Materials and methods
Motion traces were obtained from 109 retrospective CyberKnife fiducial tracking lung treatments, recorded at 25 Hz through correlation of fiducial and external marker signals. Log files were collected and motion was quantified in the superior-inferior (SI), left–right (LR) and anterior-posterior (AP) directions. Each treatment delivery node (∼2700 per patient) was individually analysed. Clinical data included demographics, comorbidities, prior lung treatments, pulmonary function, and tumour location, size, and histology.
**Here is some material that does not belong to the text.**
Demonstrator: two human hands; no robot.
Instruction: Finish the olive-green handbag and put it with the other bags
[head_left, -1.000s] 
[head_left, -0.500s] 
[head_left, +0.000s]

Statistical analyses used multivariate and univariate approaches.
Results
Tumour location strongly predicted SI motion, with lower lobes showing up to an 8.2 mm greater motion than upper lobes. Previous surgery or radiotherapy moderately reduced LR motion (–0.5 mm), while tumour diameter showed a weak positive association with LR motion (+0.02 mm per mm). Percentage predicted forced expiratory volume in one second (FEV1) showed moderate positive correlations with AP (+0.01 mm per %) and SI (+0.04 mm per %) motion. Body-mass index (BMI) weakly increased SI motion (+0.2 mm per kg/m2).
Conclusions
Tumour location primarily determined SI motion, with additional increases linked to better pulmonary function and higher BMI. LR motion was greater in patients without prior lung treatment and with larger tumours, while greater AP motion occurred with better pulmonary function. Lung motion variation was quantified to support sub-millimetre SBRT precision.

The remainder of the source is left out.